Recorded information:
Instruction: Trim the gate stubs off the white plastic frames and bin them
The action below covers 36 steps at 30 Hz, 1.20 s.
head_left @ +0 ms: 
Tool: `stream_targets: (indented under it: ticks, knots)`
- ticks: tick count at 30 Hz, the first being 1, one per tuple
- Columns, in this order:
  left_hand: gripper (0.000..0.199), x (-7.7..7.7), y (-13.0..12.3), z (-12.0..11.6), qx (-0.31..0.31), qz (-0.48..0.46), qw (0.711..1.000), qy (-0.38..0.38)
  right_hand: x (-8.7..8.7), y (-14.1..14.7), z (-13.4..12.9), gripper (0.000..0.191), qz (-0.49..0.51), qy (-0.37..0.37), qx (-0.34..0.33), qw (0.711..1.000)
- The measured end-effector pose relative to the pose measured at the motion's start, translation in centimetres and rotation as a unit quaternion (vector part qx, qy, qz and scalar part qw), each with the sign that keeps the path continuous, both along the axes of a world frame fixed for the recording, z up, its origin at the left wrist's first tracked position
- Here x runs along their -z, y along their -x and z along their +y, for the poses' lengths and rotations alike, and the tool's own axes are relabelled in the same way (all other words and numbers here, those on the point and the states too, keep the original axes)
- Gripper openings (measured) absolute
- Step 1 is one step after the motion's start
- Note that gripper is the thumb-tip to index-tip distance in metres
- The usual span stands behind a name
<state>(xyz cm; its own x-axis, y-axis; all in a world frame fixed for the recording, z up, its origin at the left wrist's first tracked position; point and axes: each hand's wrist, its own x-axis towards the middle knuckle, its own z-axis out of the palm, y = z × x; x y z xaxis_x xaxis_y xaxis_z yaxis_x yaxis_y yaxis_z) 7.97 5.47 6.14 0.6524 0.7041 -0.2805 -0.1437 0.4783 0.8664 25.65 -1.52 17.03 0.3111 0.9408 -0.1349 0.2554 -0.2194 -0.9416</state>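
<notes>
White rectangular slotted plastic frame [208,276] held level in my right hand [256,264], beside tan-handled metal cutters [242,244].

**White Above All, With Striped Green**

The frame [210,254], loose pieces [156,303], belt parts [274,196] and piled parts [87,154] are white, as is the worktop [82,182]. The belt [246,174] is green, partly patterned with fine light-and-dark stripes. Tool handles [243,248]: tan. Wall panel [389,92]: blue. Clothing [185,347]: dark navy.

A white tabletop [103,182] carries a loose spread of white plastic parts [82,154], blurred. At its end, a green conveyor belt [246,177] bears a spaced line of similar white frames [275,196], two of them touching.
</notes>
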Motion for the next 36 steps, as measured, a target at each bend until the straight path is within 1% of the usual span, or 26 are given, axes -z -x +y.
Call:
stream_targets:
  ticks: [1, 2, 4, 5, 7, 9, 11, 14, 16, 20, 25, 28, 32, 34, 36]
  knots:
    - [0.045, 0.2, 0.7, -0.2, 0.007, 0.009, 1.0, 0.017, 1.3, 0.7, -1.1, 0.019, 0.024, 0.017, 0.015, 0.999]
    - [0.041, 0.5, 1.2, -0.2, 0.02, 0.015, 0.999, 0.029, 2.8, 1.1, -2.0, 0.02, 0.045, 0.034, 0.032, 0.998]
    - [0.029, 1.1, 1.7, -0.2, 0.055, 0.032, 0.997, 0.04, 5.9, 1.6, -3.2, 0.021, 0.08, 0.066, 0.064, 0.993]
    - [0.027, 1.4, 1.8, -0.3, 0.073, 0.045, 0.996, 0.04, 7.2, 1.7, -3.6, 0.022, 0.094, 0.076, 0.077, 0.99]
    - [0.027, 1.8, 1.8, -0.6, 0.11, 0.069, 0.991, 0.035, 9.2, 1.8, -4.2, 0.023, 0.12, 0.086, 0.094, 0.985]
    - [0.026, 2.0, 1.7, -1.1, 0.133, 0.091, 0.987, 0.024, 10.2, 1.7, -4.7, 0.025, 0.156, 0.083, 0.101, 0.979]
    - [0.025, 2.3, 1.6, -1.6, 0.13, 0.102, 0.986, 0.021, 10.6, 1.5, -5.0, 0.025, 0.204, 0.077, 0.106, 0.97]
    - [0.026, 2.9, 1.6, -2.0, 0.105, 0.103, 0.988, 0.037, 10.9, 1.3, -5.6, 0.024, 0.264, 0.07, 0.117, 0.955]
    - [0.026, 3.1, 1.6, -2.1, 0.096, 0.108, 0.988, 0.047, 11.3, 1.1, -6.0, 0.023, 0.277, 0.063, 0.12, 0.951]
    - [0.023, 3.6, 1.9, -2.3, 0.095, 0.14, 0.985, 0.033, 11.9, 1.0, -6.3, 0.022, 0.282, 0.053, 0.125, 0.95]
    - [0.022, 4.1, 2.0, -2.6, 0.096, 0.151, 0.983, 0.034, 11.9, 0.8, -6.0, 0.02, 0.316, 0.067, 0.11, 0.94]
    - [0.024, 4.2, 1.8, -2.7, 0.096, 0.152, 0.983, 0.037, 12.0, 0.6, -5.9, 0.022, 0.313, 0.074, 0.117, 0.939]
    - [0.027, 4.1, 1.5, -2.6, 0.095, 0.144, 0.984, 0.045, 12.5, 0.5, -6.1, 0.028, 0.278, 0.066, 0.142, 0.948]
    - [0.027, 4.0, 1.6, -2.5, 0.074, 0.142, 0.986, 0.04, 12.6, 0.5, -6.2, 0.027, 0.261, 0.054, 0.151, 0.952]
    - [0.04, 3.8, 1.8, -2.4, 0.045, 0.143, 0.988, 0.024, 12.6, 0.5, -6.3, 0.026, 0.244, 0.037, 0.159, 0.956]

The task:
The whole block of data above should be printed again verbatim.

Output of the exercise:
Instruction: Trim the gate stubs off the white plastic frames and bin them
The action below covers 36 steps at 30 Hz, 1.20 s.
head_left @ +0 ms: 
Tool: `stream_targets: (indented under it: ticks, knots)`
- ticks: tick count at 30 Hz, the first being 1, one per tuple
- Columns, in this order:
  left_hand: gripper (0.000..0.199), x (-7.7..7.7), y (-13.0..12.3), z (-12.0..11.6), qx (-0.31..0.31), qz (-0.48..0.46), qw (0.711..1.000), qy (-0.38..0.38)
  right_hand: x (-8.7..8.7), y (-14.1..14.7), z (-13.4..12.9), gripper (0.000..0.191), qz (-0.49..0.51), qy (-0.37..0.37), qx (-0.34..0.33), qw (0.711..1.000)
- The measured end-effector pose relative to the pose measured at the motion's start, translation in centimetres and rotation as a unit quaternion (vector part qx, qy, qz and scalar part qw), each with the sign that keeps the path continuous, both along the axes of a world frame fixed for the recording, z up, its origin at the left wrist's first tracked position
- Here x runs along their -z, y along their -x and z along their +y, for the poses' lengths and rotations alike, and the tool's own axes are relabelled in the same way (all other words and numbers here, those on the point and the states too, keep the original axes)
- Gripper openings (measured) absolute
- Step 1 is one step after the motion's start
- Note that gripper is the thumb-tip to index-tip distance in metres
- The usual span stands behind a name
<state>(xyz cm; its own x-axis, y-axis; all in a world frame fixed for the recording, z up, its origin at the left wrist's first tracked position; point and axes: each hand's wrist, its own x-axis towards the middle knuckle, its own z-axis out of the palm, y = z × x; x y z xaxis_x xaxis_y xaxis_z yaxis_x yaxis_y yaxis_z) 7.97 5.47 6.14 0.6524 0.7041 -0.2805 -0.1437 0.4783 0.8664 25.65 -1.52 17.03 0.3111 0.9408 -0.1349 0.2554 -0.2194 -0.9416</state>
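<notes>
White rectangular slotted plastic frame [208,276] held level in my right hand [256,264], beside tan-handled metal cutters [242,244].

**White Above All, With Striped Green**

The frame [210,254], loose pieces [156,303], belt parts [274,196] and piled parts [87,154] are white, as is the worktop [82,182]. The belt [246,174] is green, partly patterned with fine light-and-dark stripes. Tool handles [243,248]: tan. Wall panel [389,92]: blue. Clothing [185,347]: dark navy.

A white tabletop [103,182] carries a loose spread of white plastic parts [82,154], blurred. At its end, a green conveyor belt [246,177] bears a spaced line of similar white frames [275,196], two of them touching.
</notes>
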Motion for the next 36 steps, as measured, a target at each bend until the straight path is within 1% of the usual span, or 26 are given, axes -z -x +y.
Call:
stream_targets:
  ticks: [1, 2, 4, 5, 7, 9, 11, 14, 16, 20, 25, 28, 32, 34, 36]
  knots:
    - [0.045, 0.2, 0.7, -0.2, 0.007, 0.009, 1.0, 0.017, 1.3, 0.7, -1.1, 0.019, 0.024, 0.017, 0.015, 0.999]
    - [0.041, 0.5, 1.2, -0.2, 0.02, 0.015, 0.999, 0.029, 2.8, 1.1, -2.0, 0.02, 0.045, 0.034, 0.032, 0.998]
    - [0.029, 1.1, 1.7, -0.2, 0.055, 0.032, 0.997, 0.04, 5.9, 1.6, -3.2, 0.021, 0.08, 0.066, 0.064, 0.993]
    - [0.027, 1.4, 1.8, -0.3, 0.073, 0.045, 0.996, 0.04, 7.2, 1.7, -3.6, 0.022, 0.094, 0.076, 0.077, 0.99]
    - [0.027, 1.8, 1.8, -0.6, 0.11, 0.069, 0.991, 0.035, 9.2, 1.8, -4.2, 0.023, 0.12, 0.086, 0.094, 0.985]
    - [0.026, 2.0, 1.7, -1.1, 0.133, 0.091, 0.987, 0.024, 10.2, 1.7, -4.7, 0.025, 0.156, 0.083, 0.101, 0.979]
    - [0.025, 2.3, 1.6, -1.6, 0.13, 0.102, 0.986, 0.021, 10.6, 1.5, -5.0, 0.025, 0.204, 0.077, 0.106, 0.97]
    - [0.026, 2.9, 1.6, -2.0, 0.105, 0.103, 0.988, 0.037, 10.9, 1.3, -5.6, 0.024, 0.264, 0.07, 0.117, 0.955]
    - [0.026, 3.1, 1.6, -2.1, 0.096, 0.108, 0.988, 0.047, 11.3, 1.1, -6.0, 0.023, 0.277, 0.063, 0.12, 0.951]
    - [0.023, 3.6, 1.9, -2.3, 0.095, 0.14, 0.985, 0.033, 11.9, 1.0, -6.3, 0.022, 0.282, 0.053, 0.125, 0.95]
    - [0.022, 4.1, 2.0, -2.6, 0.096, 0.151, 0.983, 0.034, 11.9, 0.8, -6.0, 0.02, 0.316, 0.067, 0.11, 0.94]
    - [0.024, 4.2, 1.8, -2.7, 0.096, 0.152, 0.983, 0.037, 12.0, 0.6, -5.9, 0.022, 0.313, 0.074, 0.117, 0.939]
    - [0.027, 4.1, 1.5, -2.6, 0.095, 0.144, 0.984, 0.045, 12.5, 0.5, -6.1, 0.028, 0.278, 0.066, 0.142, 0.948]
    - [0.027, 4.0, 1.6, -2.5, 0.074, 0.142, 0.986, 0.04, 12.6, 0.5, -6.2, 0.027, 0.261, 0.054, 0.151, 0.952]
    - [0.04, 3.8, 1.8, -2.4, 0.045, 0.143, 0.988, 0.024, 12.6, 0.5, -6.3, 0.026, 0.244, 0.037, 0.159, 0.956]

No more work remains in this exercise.